La [1] n’apportant aucun élément qui permettrait d’écarter ces conclusions, il y a lieu de dire que l’affection dont souffre Monsieur [K] [V] telle que mentionnée dans la déclaration des maladies professionnelles, remplit tous les critères du tableau n° 57 du régime agricole des maladies professionnelles, de sorte que la présomption d’imputabilité des lésions à la maladie professionnelle doit trouver application.
Faute pour la [1] de renverser cette présomption d’imputabilité, elle sera déboutée de ses demandes.
— sur les demandes accessoires
L’article 696 du code de procédure civile dispose que “La partie perdante est condamnée aux dépens, à moins que le juge, par décision motivée, n’en mette la totalité ou une fraction à la charge d’une autre partie (…)"
Il en résulte que la [1] partie perdante sera condamnée aux dépens.
Aux termes de l’article R. 142-10-6 alinéa 1er du code de la sécurité sociale, le tribunal peut ordonner l’exécution par provision de ses décisions.
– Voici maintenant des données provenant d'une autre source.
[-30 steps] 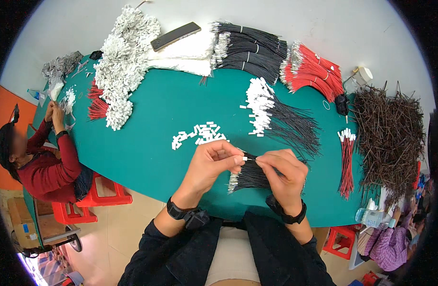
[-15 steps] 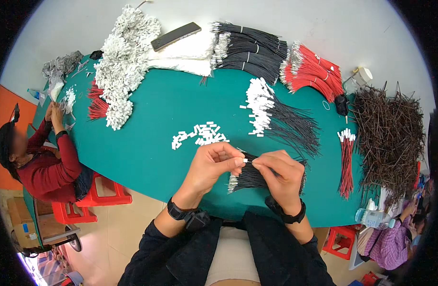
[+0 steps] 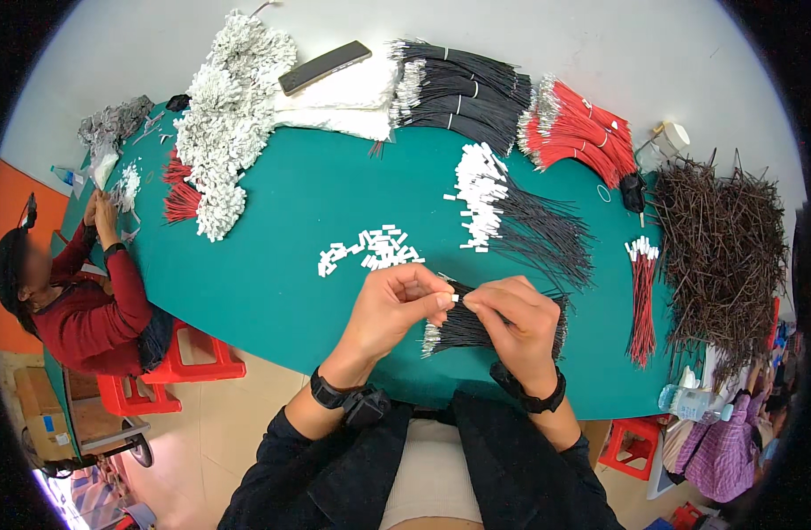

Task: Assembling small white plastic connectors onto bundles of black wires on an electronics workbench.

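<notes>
Between the thumb and forefinger of my left hand [image 3: 395, 305] is a small white connector housing [image 3: 455, 299]. My right hand [image 3: 519, 322] pinches a thin black wire close against the housing's right side; the fingertips hide most of the wire's end. Under both hands lies a bundle of black wires [image 3: 463, 331] with bare metal ends toward the left. Loose white housings [image 3: 383, 247] are scattered just beyond my left hand. Farther off, black wires with white housings on their ends [image 3: 485, 199] form a fanned pile.
Tied black wire bundles [image 3: 467, 88] and red wire bundles [image 3: 587, 132] line the table's back. A white heap of connectors [image 3: 233, 115] stands left of them. Dark brown wires [image 3: 722, 265] pile up at right, near a plastic bottle [image 3: 693, 404]. A co-worker [image 3: 79, 300] sits at the left.
My right fingertips have shifted very slightly left, toward the white housing. My left hand stays almost where it was.
</notes>
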`<state>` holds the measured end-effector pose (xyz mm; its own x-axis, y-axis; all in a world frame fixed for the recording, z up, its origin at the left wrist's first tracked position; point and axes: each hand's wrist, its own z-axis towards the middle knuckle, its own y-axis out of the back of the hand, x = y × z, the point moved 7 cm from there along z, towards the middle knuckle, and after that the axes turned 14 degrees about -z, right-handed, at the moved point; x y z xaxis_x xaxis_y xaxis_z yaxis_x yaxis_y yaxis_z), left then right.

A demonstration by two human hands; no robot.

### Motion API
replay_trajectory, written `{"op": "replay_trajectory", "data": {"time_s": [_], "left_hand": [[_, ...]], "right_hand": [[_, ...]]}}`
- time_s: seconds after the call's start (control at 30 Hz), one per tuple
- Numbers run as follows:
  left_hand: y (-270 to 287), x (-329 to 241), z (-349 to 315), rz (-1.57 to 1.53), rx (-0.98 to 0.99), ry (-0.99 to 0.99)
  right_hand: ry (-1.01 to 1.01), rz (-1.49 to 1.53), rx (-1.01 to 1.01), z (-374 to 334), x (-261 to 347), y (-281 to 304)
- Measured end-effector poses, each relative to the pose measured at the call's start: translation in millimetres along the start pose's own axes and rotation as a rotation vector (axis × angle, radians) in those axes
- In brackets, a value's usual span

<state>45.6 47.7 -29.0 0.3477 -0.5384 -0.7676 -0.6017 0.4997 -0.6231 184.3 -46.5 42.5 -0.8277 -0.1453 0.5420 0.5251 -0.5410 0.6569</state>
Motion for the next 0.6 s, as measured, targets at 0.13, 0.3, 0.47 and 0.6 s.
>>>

Au regard des dispositions du jugement ainsi rendu, il n’y a pas lieu à ordonner l’exécution provisoire.
PAR CES MOTIFS
Le Tribunal statuant publiquement par jugement contradictoire, rendu en premier ressort, par mise à disposition au greffe,
DÉCLARE la SA [1] recevable en son recours contentieux ;
DÉBOUTE la SA [1] de l’ensemble de ses demandes ;
CONDAMNE la SA [1] aux entiers dépens ;
DIT n’y avoir lieu à exécution provisoire de la présente décision.
En foi de quoi le présent jugement a été prononcé au Palais de justice d’Annecy le douze février deux mil vingt six, par mise à disposition au greffe, les parties en ayant été avisées conformément à l’article 450 du code de procédure civile et signé par Madame Carole MERCIER, Présidente et Madame Caroline BERRELHA, Greffière.